I’ve always wondered what it would be like to run my own vegan bakery (or cafe, since I can’t actually bake), so I caught up with Jen Regan, the head “baketress” behind Poison Berry Bakery, an all-vegan bakery that opened a few months ago in Cleveland.
You recently opened one of the only vegan bakeries in Cleveland. How did you get your start as a baker?
I liked to throw parties and bake for friends, so I’d make vegan versions of common non-vegan desserts. Friends were really impressed and encouraged me to open a bakery.
What inspired you to start your own vegan bakery? What effect do you hope to have on the community?
I had a couple of jobs after college that I wasn’t really happy with, and I found enjoyment baking vegan treats. I seemed to have a knack for it, and I felt excited when friends would eat stuff I baked and rave about it.

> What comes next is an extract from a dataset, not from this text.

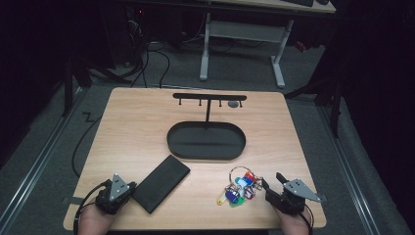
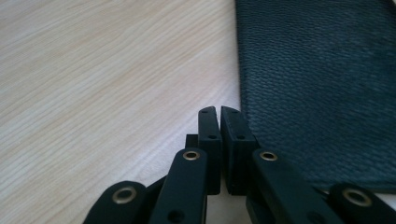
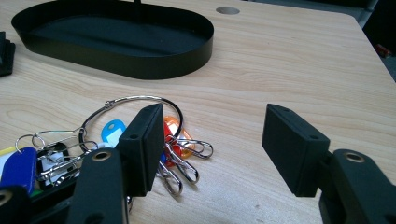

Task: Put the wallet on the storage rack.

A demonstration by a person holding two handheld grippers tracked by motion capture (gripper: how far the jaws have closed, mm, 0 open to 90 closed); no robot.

I really hope to bring veganism to parts of Cleveland where vegan foods aren’t often available. We picked our location on Larchmere Boulevard because we liked the community feel and wanted to be a part of it. I feel that we can open people’s eyes and hearts to a compassionate diet through vegan baked goods.
When my husband, Jon, and I were planning the storefront for the bakery several years ago, there were zero all-vegan breakfast options in Cleveland. With breakfast being Jon’s favorite meal, he really wanted a place where he could serve it all day and focus on comfort foods (waffles, pancakes, biscuits and gravy, etc.). We like the idea of being able to get pancakes for dinner. For now, we offer the all-day breakfast only on Saturday but hope to expand in the future.
Since we don’t offer standard lunch and dinner fare, we decided that a good way to expand our business and promote other vegan businesses would be to host vegan caterers for pop-ups at the bakery. Since I baked out of the house for over six years before opening, I understand how difficult it can be to reach fans without a proper storefront. By hosting Urban Sweetness and Foodhisattva, we’ve been able to promote veganism, grow our customer base, and help some good friends.
What has been the response from local residents?
Local residents have been really supportive. The bakery has had its ups and downs, but we’ve been able to convince some of the locals that vegan food can be delicious, that it’s not “poison.” Setting out, we realized that we had to get the locals in the door in order to thrive. It seems like we’ve been able to do that, and we’ve been pleasantly surprised at the results so far.
Do you have any advice for people who are interested in starting their own vegan business?
It’s a lot of work but can be very rewarding. If you want to start your own vegan business, make sure you know your target market and who your competitors are. For instance, in the early planning, we knew we wanted to include a full-service coffee bar, so we had to find a location that didn’t already have one—not easy to do nowadays.
Is there anything you’d like to add?
Compassion and love are and will always be at the center of what Poison Berry does. We believe veganism is the way to go and hope to show people the way—one donut, cupcake, or cookie at a time.